## EXERCISE GOAL
Could you set down exactly the lines of the data below, starting at the one that holds "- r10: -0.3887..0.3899" and ending at the one that holds "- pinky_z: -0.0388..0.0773", both included, and only those?

─── DATASET CONTENT

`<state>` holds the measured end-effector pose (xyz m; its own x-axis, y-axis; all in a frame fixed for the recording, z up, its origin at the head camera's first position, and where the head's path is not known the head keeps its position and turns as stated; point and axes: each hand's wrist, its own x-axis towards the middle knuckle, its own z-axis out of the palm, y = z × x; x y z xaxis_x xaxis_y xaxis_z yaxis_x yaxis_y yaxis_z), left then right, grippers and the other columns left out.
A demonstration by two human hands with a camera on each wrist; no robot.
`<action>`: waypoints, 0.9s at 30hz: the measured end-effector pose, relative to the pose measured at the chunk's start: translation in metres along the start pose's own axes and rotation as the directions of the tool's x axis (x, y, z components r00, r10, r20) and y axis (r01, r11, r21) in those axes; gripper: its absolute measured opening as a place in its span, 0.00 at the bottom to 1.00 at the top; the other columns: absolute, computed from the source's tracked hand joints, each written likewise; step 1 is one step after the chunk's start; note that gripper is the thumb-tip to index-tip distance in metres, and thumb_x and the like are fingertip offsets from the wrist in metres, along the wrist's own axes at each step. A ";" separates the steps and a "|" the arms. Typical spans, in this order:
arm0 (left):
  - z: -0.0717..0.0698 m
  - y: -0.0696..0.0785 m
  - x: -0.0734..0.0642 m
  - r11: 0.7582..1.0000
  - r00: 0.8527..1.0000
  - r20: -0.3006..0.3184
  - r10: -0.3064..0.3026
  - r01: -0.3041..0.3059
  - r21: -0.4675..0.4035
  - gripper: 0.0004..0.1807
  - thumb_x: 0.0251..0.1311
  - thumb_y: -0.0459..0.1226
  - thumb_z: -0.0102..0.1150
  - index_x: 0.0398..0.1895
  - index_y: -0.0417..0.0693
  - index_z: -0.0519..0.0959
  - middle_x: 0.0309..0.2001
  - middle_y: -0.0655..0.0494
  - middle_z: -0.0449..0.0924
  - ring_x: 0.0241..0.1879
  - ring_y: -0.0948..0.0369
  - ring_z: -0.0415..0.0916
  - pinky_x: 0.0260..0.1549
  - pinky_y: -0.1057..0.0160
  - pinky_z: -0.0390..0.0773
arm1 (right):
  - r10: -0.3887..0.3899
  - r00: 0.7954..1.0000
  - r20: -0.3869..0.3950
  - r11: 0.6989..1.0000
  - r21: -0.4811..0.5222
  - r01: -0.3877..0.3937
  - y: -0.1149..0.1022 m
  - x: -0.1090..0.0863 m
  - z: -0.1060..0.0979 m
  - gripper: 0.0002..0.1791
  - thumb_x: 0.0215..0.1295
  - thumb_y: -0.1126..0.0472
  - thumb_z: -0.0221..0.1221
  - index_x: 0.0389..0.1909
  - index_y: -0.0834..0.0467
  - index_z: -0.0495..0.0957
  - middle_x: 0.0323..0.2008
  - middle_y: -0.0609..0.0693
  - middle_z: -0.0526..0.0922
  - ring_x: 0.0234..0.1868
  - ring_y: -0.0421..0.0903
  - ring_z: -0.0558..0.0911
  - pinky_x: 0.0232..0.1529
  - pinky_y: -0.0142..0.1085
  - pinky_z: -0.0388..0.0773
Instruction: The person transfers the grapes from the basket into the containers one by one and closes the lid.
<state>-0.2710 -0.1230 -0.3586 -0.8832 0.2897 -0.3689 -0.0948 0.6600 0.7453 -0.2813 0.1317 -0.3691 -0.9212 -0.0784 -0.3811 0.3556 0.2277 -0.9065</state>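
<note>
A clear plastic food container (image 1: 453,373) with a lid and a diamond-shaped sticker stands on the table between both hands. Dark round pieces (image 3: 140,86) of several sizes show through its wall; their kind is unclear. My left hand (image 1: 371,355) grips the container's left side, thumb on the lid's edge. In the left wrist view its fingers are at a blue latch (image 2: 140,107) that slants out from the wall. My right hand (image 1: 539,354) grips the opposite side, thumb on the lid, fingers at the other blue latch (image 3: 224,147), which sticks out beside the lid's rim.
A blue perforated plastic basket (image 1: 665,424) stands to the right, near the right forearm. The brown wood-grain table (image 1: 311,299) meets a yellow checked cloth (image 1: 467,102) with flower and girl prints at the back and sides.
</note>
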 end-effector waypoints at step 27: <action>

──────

## OUTPUT FOR THIS EXERCISE
  - r10: -0.3887..0.3899
  - r00: 0.7954..1.0000
  - r20: -0.3869..0.3950
  - r11: 0.6989..1.0000
  - r21: -0.4811..0.5222
  - r01: -0.3877..0.3937
  - y: -0.1149..0.1022 m
  - x: -0.1090..0.0863 m
  - z: -0.1060..0.0979 m
  - gripper: 0.0002..0.1791
  - thumb_x: 0.0215..0.1295
  - thumb_y: -0.1126..0.0472
  - thumb_z: -0.0221..0.1221
  - index_x: 0.0389..0.1909
  - index_y: -0.0834..0.0467
  - index_z: -0.0495..0.0957
  - middle_x: 0.0323..0.2008
  - middle_y: -0.0609..0.0693
  - middle_z: -0.0526..0.0922
  - ring_x: 0.0234..0.1868
  - ring_y: -0.0421..0.0903
  - ring_z: -0.0558..0.0911
  - pinky_x: 0.0232..0.1529
  - pinky_y: -0.0142..0.1085
  - pinky_z: -0.0388..0.0773

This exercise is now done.